Menurut Prof. Romli, tujuan pembentukan Pasal 12 b adalah untuk memberikan efek pencegahan agar penyelenggara negara menjalankan tugas sesuai UU Nomor 23 tahun 2014 tentang Pemerintahan Daerah dan UU Nomor 30 tahun 2014 tentang Administrasi Pemerintahan, sebelum menerapkan UU Tipikor Tahun 1999/2001.

“Oleh karena itu, pola pemikiran sistematis, historis, dan teleologis dalam putusan Kasasi perkara Nomor 3741/2023 atas nama Mardani Maming tidak dijalankan. Putusan tersebut sudah memenuhi alasan adanya novum serta kekhilafan atau kekeliruan nyata dari hakim,” jelasnya.

Prof. Romli mengungkapkan bahwa terdapat perbedaan tafsir hukum di antara Hakim Agung terkait ketentuan Pasal 14 UU Nomor 31 tahun 1999 dan SE MARI Nomor 07 tahun 2012 dalam Hasil Rumusan Kamar Pidana.

Berdasarkan masalah ini, Prof. Romli menyimpulkan bahwa belum ada kepastian hukum terkait penafsiran dan penerapan Pasal 14 UU Nomor 31 tahun 1999.

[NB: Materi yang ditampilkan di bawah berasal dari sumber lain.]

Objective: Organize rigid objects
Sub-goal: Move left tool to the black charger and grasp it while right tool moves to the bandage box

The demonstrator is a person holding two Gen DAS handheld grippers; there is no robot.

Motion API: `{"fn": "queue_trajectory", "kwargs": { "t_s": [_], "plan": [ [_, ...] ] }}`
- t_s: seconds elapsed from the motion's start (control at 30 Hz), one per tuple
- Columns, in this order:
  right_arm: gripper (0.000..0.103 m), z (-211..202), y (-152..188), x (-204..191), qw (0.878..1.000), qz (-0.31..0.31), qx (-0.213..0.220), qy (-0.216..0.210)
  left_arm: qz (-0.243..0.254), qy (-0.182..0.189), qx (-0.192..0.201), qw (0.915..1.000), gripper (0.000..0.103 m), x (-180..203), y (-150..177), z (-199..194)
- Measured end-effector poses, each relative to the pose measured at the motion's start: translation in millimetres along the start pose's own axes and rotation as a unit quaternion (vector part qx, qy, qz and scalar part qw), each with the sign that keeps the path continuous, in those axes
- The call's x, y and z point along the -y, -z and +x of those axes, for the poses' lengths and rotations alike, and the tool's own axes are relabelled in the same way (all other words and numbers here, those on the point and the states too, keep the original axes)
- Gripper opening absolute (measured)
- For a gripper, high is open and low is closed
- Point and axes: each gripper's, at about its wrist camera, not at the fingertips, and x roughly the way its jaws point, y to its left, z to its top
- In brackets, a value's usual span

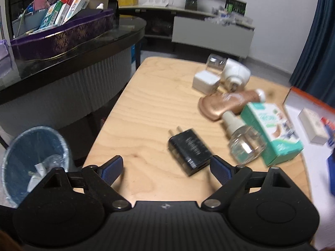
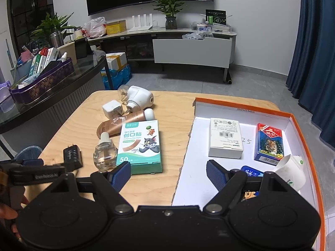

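Observation:
On the wooden table [image 1: 146, 108] lie a black charger [image 1: 189, 151], a clear glass bottle [image 1: 242, 140], a green plaster box [image 1: 272, 131], a bronze tube [image 1: 226, 102], a white cube adapter [image 1: 206, 81] and a white plug-in device [image 1: 235, 73]. My left gripper [image 1: 165, 168] is open and empty, just in front of the black charger. My right gripper [image 2: 168, 174] is open and empty, over the table edge of the orange-rimmed box lid [image 2: 303, 125]. The lid holds a white box [image 2: 226, 138], a blue card box [image 2: 269, 144] and a white cup [image 2: 291, 172]. The plaster box [image 2: 140, 146] and bottle [image 2: 104, 151] lie left of it.
A blue waste bin [image 1: 35, 159] stands on the floor left of the table. A dark counter [image 1: 83, 48] with a purple tin of boxes [image 1: 62, 33] lies behind. A TV cabinet [image 2: 192, 50] stands along the far wall, with curtains [image 2: 314, 52] at the right.

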Motion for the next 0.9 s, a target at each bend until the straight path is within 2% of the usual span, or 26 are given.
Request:
{"fn": "queue_trajectory", "kwargs": {
  "t_s": [0.07,0.17,0.2,0.23,0.47,0.53,0.63,0.7,0.9],
  "plan": [
    [0.094,2,-1,-3,1.0,-0.001,-0.002,-0.001,-0.006,0.004,0.002,1.0,0.095,6,-4,4],
    [0.093,3,-2,-8,1.0,-0.009,-0.001,-0.003,-0.003,-0.01,0.001,0.9999,0.092,16,-8,18],
    [0.093,2,-2,-9,1.0,-0.014,0.0,-0.002,-0.008,-0.012,-0.003,0.9999,0.085,15,-9,22],
    [0.093,2,-3,-11,1.0,-0.019,0.001,0.0,-0.015,-0.009,-0.008,0.9998,0.084,13,-9,24],
    [0.093,9,-4,-6,1.0,-0.009,-0.004,-0.002,0.0,0.002,0.001,1.0,0.08,-9,-5,15],
    [0.094,14,-3,-7,1.0,-0.004,-0.01,-0.007,0.008,0.004,0.003,1.0,0.074,-9,-5,17],
    [0.094,20,-2,-12,1.0,-0.009,-0.018,-0.01,0.041,0.007,0.011,0.9991,0.06,0,-6,21],
    [0.093,24,-2,-15,1.0,-0.012,-0.022,-0.01,0.062,0.014,0.017,0.9978,0.038,6,-7,23],
    [0.093,41,-6,-21,0.999,-0.007,-0.041,-0.029,0.066,0.027,0.017,0.9973,0.036,8,-2,18]
  ]
}}
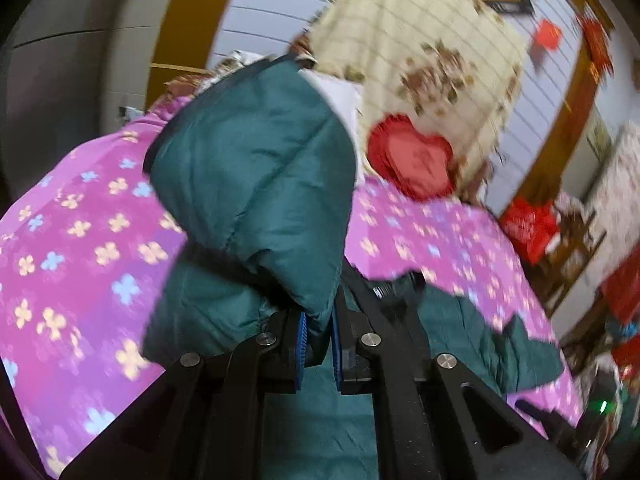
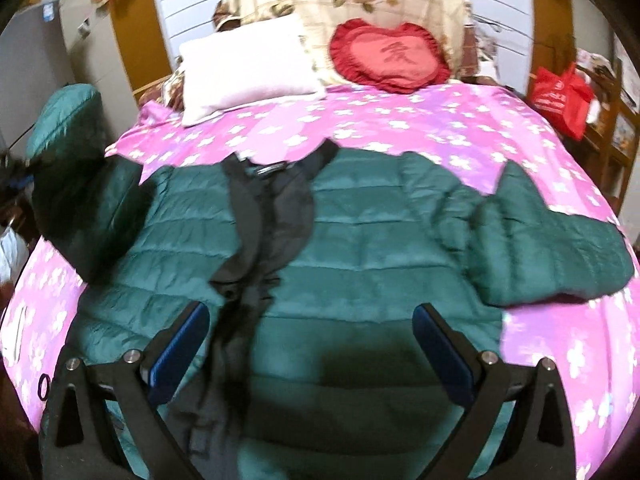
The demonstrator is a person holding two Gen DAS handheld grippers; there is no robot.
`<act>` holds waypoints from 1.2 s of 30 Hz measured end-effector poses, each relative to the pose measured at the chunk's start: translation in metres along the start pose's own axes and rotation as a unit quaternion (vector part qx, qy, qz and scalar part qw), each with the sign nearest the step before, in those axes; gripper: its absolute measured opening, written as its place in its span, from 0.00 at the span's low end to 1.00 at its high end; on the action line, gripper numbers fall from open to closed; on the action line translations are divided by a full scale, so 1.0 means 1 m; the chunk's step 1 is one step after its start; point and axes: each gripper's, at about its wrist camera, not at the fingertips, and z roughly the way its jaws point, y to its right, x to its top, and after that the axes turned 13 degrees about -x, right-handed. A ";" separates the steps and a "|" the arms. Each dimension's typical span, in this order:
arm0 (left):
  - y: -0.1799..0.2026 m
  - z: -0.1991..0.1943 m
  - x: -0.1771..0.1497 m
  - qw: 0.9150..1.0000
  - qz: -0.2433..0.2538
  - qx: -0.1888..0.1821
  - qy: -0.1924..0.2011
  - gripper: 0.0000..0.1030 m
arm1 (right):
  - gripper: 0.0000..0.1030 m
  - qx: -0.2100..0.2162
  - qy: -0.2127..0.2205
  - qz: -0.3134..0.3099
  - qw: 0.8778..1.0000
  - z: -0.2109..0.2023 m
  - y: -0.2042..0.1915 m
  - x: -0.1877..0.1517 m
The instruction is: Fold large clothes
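Two fisheye views show one bed. In the left wrist view, much is blurred. The left gripper [image 1: 318, 344] has its blue pads [image 1: 302, 340] pressed together on a bunched fold of the dark green quilted puffer jacket [image 1: 256, 184], whose lifted sleeve fills the middle of the frame and hides most of the bed behind it. More of the jacket lies at lower right, partly cut off by the black gripper arms. Around it spreads the pink bedsheet with pale flower print [image 1: 76, 240]. At upper right, smeared by motion, a red heart-shaped cushion [image 1: 412, 160] leans on a cream floral quilt [image 1: 420, 48]; red bags at the right edge are too blurred to make out.

In the right wrist view, the right gripper [image 2: 312, 344] hangs with its jaws spread wide and nothing between them, above the jacket's lower front. The jacket lies flat across the middle of the frame, its black-lined front open, one sleeve stretched to the right. At far left the other sleeve rises off the bed, and the gripper holding it is barely visible at the edge. A white pillow [image 2: 244, 68] and the heart cushion sit at the top, and a red bag [image 2: 560, 96] at upper right.
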 end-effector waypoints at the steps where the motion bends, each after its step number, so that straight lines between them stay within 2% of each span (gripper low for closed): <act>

“Ketiadaan kepastian hukum ini membuat putusan Kasasi MA dalam perkara Nomor 3741/2023 terhadap Mardani Maming tidak adil jika tetap memaksakan penerapan UU Tipikor,” tambahnya.

Selain Prof. Romli, Mahrus Ali, pengajar Hukum Pidana FH UII, juga memberikan pandangannya. Ia menilai bahwa Maming tidak melanggar Pasal 93 UU Minerba, karena norma pasal tersebut berlaku untuk pemegang IUP, bukan bupati yang mengeluarkan SK.

Guru Besar Fakultas Hukum Universitas Indonesia, Prof. Topo Santoso, menekankan pentingnya eksaminasi kritis dari para ahli hukum terhadap putusan pengadilan.

“Kekeliruan dalam putusan hakim selalu mungkin terjadi, dan eksaminasi kritis ini penting sebagai pembelajaran bagi para penegak hukum,” kata Prof. Topo.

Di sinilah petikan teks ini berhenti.